Among the lines below, keep only those from the one containing "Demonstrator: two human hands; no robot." through the one containing "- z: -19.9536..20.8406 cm", and reproduce them exactly.

── RAW DATA

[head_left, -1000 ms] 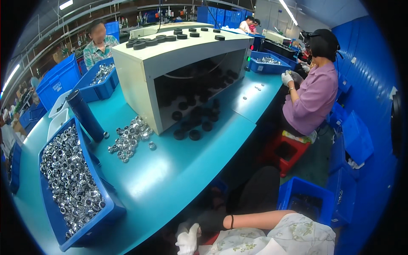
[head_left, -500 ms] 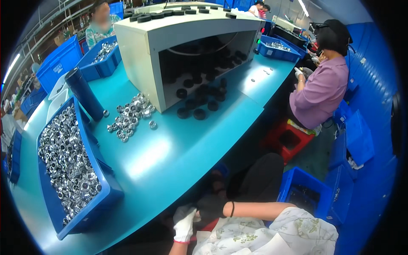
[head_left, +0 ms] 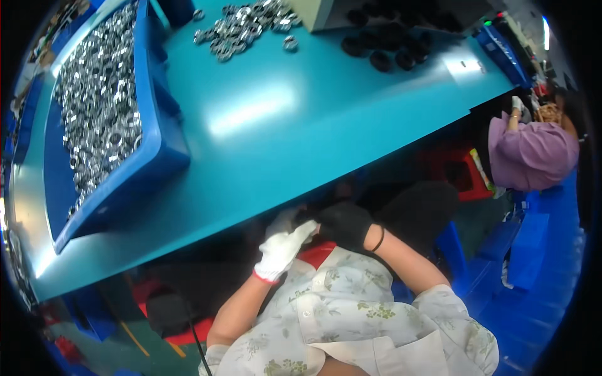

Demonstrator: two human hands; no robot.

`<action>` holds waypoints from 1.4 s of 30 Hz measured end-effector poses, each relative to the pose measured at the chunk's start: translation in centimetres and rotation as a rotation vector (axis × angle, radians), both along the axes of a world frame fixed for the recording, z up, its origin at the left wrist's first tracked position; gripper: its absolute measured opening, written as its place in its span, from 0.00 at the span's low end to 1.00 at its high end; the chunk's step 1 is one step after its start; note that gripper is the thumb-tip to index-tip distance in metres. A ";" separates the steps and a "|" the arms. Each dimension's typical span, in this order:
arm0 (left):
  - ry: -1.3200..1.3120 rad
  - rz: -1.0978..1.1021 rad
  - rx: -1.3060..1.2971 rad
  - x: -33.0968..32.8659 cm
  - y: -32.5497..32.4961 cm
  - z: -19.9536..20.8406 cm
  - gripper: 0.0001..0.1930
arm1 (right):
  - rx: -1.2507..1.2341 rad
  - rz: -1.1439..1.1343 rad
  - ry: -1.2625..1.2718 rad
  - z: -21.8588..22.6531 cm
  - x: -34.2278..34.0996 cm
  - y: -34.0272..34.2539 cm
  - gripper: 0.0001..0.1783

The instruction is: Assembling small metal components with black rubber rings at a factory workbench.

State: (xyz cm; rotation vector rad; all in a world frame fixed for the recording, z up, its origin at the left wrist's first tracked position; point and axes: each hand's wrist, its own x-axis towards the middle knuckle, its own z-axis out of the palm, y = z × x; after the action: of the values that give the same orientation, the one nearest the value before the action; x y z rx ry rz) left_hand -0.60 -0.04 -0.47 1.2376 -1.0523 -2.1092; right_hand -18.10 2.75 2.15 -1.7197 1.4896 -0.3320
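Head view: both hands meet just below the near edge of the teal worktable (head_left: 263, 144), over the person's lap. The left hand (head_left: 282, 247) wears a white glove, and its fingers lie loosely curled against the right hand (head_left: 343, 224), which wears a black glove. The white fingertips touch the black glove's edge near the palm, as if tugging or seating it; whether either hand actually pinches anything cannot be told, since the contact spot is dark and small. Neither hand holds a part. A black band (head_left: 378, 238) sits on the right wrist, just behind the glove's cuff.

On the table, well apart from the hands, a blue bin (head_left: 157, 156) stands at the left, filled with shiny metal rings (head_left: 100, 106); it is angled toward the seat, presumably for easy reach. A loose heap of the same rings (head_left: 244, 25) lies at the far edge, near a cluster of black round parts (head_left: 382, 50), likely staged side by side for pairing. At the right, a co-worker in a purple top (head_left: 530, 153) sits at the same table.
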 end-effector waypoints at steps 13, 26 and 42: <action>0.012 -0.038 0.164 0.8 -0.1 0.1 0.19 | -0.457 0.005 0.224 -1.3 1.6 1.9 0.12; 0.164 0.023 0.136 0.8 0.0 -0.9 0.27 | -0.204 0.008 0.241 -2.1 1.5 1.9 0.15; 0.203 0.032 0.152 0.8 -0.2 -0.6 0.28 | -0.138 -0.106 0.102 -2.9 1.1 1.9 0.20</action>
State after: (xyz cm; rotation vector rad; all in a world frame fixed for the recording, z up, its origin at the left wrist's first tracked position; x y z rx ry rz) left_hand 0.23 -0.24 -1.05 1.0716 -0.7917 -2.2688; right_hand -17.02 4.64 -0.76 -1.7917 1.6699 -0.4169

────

RESPONSE BELOW:
Demonstrator: two human hands; no robot.

`<action>` holds waypoints from 1.4 s of 30 Hz measured end-effector poses, each relative to the pose measured at the chunk's start: translation in centimetres and rotation as a rotation vector (axis × angle, radians), both along the axes of a world frame fixed for the recording, z up, its origin at the left wrist's first tracked position; gripper: its absolute measured opening, written as its place in its span, from 0.00 at the span's low end to 1.00 at its high end; the chunk's step 1 is one step after its start; note that gripper is the thumb-tip to index-tip distance in metres. A ";" separates the steps and a "|" the arms. Each dimension's typical span, in this order:
arm0 (left):
  - ry: -1.3200..1.3120 rad
  - rz: -1.0978..1.1021 rad
  - rx: -1.3060..1.2971 rad
  - x: -33.0968..32.8659 cm
  - y: -32.5497..32.4961 cm
  - z: -19.9536..20.8406 cm

The response to this exercise is finished.